Saved data entries:
------------------------------------------------

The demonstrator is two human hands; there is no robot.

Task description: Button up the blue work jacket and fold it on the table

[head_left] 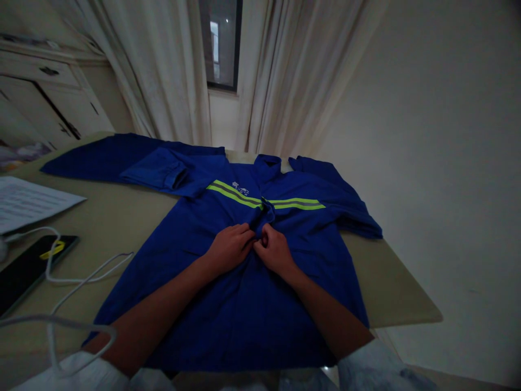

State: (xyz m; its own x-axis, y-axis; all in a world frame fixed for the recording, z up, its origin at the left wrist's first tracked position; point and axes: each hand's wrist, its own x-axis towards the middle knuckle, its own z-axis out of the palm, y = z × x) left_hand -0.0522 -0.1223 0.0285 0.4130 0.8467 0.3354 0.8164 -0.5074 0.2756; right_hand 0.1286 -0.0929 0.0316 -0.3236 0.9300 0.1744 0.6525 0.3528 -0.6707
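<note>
A blue work jacket [293,304] lies spread front side up, its collar pointing away from me. A yellow-green and grey reflective stripe [299,204] crosses the chest, with a small white print above it on the left. At the front opening, just below the stripe, my left hand [231,247] pinches one edge of the cloth. Close beside it, my right hand [277,250] has its fingers curled on the other edge. The fingertips nearly meet, and any button between them is hidden.
The jacket rests on a beige table [399,288]. On the left are a printed sheet [32,203], a dark phone-like slab [24,277] and a looping white cable [73,281]. More dark blue cloth [93,157] lies at the back left. Curtains [163,70] and a cabinet [52,92] stand behind.
</note>
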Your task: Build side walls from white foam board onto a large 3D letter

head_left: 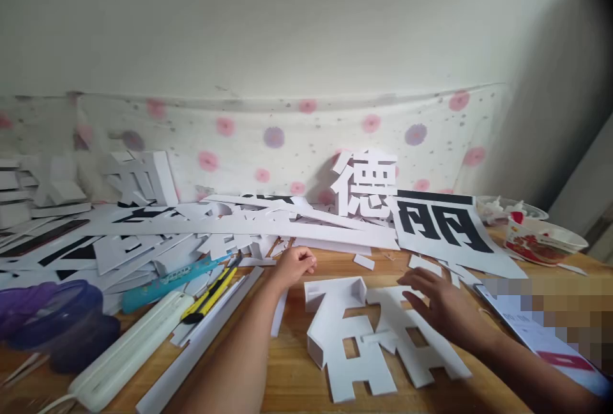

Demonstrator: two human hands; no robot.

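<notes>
Cutout (332, 328) | left hand (297, 265) curled, contents unclear | right hand (426, 296) spread | bowl (548, 248): red object (517, 217) at rim

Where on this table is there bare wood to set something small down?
Bare wood shows between the left forearm and left cut-out, and between the left hand and small white rectangle. It is crowded left, around the yellow cutter and white corded bar, and along the back under white pieces.
</notes>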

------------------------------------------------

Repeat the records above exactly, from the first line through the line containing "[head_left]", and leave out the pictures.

The demonstrator is two human hands; there is no robot.

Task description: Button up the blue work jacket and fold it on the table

[head_left] 

Nothing else remains in this exercise.